Objective: In this study, the authors' goal was to determine the intra- and interobserver reliability of a new classification system that allows the description of all possible constructs used across three-column osteotomies (3COs) in terms of rod configuration and density.
Methods: Thirty-five patients with multirod constructs (MRCs) across a 3CO were classified by two spinal surgery fellows according to the new system, and then were reclassified 2 weeks later. Constructs were classified as follows: the number of rods across the osteotomy site followed by a letter corresponding to the type of rod configuration: "M" is for a main rod configuration, defined as a single rod spanning the osteotomy. "L" is for linked rod configurations, defined as 2 rods directly connected to each other at the osteotomy site. "S" is for satellite rod configurations, which were defined as a short rod independent of the main rod with anchors above and below the 3CO. "A" is for accessory rods, defined as an additional rod across the 3CO attached to main rods but not attached to any anchors across the osteotomy site. "I" is for intercalary rod configurations, defined as a rod connecting 2 separate constructs across the 3CO, without the intercalary rod itself attached to any anchors across the osteotomy site. The intra- and interobserver reliability of this classification system was determined.
Results: A sample estimation for validation assuming two readers and 35 subjects results in a two-sided 95% confidence interval with a width of 0.19 and a kappa value of 0.8 (SD 0.3). The Fleiss kappa coefficient (κ) was used to calculate the degree of agreement between interrater and intraobserver reliability. The interrater kappa coefficient was 0.3, and the intrarater kappa coefficient was 0.63 (good reliability). This scenario represents a high degree of agreement despite a low kappa coefficient. Correct observations by both observers were 34 of 35 and 33 of 35 at both time points. Misclassification was related to difficulty in determining connectors versus anchors.
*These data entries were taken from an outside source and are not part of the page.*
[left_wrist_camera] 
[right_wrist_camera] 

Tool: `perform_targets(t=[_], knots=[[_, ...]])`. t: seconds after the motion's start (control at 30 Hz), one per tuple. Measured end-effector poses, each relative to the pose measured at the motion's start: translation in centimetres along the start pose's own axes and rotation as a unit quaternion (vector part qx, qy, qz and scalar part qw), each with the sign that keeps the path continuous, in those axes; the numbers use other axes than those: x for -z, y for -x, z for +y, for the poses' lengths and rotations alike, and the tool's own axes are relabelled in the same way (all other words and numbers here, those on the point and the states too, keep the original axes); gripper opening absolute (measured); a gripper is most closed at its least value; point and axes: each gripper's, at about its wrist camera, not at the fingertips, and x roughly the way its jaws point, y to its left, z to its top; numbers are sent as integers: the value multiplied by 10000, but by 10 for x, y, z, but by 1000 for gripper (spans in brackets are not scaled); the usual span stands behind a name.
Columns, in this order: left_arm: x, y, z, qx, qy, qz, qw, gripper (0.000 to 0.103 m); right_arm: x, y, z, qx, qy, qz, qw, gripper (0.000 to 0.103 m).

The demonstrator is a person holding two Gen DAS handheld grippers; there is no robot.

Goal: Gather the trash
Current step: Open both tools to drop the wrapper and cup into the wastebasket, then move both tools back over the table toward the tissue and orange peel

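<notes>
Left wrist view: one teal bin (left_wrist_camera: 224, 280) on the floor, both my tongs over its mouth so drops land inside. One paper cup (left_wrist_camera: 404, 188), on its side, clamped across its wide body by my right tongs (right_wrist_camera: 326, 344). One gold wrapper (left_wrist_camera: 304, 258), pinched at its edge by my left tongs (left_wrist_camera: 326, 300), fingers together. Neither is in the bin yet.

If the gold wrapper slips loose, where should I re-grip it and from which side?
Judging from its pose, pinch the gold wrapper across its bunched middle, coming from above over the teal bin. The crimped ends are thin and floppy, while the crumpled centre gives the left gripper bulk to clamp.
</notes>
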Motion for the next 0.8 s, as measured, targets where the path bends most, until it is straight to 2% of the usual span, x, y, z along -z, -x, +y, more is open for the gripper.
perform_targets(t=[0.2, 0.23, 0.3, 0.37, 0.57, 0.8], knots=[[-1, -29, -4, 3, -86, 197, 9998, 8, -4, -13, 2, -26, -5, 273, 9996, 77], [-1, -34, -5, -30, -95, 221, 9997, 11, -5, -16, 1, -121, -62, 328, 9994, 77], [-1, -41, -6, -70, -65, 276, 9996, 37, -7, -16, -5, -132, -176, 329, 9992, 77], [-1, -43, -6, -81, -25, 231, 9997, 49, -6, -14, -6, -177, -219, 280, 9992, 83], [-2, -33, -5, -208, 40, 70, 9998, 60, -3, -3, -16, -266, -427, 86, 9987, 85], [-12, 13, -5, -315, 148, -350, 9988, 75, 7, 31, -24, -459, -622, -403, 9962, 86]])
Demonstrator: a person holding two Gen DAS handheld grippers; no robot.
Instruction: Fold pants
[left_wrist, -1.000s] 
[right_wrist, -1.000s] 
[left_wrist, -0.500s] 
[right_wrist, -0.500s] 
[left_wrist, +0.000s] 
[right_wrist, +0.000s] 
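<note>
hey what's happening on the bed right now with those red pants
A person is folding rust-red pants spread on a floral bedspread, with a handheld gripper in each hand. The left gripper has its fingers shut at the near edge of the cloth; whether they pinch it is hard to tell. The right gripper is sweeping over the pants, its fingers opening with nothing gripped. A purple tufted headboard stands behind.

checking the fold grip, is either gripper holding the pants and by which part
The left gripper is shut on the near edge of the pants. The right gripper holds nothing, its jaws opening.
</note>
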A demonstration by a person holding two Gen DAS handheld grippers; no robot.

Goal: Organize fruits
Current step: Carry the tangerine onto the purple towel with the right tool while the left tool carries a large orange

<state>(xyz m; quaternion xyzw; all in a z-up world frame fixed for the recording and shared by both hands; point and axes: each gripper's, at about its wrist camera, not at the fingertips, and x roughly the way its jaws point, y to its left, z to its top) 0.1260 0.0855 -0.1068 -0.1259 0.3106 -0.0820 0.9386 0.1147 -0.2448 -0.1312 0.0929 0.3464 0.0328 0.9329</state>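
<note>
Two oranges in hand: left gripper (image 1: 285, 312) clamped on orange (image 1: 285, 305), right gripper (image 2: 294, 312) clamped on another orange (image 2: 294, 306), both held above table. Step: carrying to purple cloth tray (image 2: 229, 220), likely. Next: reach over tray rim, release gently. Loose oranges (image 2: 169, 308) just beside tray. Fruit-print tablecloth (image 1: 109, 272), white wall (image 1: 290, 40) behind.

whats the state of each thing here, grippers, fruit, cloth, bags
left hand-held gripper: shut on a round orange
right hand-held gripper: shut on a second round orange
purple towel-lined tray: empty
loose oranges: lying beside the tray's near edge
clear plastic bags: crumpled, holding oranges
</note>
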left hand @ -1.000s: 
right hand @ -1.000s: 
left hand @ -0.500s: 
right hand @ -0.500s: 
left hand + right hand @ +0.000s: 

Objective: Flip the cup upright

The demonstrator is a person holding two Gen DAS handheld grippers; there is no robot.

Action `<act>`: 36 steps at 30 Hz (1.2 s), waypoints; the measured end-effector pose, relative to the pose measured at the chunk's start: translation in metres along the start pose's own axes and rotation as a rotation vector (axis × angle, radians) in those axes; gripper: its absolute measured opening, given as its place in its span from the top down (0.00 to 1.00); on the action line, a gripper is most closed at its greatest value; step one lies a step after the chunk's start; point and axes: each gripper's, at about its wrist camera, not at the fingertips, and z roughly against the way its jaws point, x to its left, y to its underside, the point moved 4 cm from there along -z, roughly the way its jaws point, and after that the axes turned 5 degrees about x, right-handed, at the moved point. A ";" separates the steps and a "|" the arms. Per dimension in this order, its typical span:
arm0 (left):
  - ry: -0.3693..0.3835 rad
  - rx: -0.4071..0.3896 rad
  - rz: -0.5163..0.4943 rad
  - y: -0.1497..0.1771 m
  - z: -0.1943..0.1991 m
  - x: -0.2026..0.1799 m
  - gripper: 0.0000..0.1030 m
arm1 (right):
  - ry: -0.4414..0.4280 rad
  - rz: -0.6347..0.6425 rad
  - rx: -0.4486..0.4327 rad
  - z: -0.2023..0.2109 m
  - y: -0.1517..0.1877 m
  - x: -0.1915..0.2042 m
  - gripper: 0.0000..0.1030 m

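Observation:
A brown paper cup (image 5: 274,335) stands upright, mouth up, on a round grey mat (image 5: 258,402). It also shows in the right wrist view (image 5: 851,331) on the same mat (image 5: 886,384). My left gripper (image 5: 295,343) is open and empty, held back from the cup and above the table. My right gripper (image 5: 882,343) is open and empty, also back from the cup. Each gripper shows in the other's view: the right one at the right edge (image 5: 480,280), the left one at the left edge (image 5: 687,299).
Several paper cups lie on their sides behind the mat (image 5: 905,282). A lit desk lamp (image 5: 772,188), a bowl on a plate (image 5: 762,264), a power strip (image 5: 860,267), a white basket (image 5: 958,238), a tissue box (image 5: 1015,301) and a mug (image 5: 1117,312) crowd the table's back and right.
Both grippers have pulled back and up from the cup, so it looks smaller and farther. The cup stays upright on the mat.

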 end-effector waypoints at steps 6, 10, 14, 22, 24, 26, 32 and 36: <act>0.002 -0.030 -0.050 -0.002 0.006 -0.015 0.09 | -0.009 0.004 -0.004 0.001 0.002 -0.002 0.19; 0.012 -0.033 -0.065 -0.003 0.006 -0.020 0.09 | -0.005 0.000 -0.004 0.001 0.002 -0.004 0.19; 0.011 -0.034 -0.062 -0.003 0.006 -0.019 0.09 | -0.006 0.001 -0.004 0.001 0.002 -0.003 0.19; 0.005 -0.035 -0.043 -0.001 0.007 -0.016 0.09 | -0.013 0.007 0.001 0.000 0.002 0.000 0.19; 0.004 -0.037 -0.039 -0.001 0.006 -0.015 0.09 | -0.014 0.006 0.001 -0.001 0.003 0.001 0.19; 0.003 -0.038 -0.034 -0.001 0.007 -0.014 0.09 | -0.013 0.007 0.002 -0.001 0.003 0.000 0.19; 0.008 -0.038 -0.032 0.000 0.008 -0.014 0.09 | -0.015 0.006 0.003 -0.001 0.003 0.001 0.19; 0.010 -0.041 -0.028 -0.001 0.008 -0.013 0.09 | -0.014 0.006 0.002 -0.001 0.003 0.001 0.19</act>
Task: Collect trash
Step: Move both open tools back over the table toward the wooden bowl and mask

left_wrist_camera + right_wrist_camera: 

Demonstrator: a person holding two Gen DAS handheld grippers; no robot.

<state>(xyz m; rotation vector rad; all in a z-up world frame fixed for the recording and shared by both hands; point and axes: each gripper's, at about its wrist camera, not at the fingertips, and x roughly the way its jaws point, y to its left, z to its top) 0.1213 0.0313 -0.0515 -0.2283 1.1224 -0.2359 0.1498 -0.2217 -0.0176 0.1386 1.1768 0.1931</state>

Conclusions: MRCs across 3COs have variable rod configurations. Currently, no classification system or agreement on nomenclature exists to define the configuration of rods across 3COs. The authors present a new, comprehensive MRC classification system with good inter- and intraobserver reliability and a high degree of agreement that allows for a standardized description of MRCs across 3COs.
Keywords: 3CO = three-column osteotomy; ASD = adult spinal deformity; MRC = multirod construct; adult spinal deformity; classification system; multirod constructs; rod configuration; spinal instrumentation; spine construct; three-column osteotomy.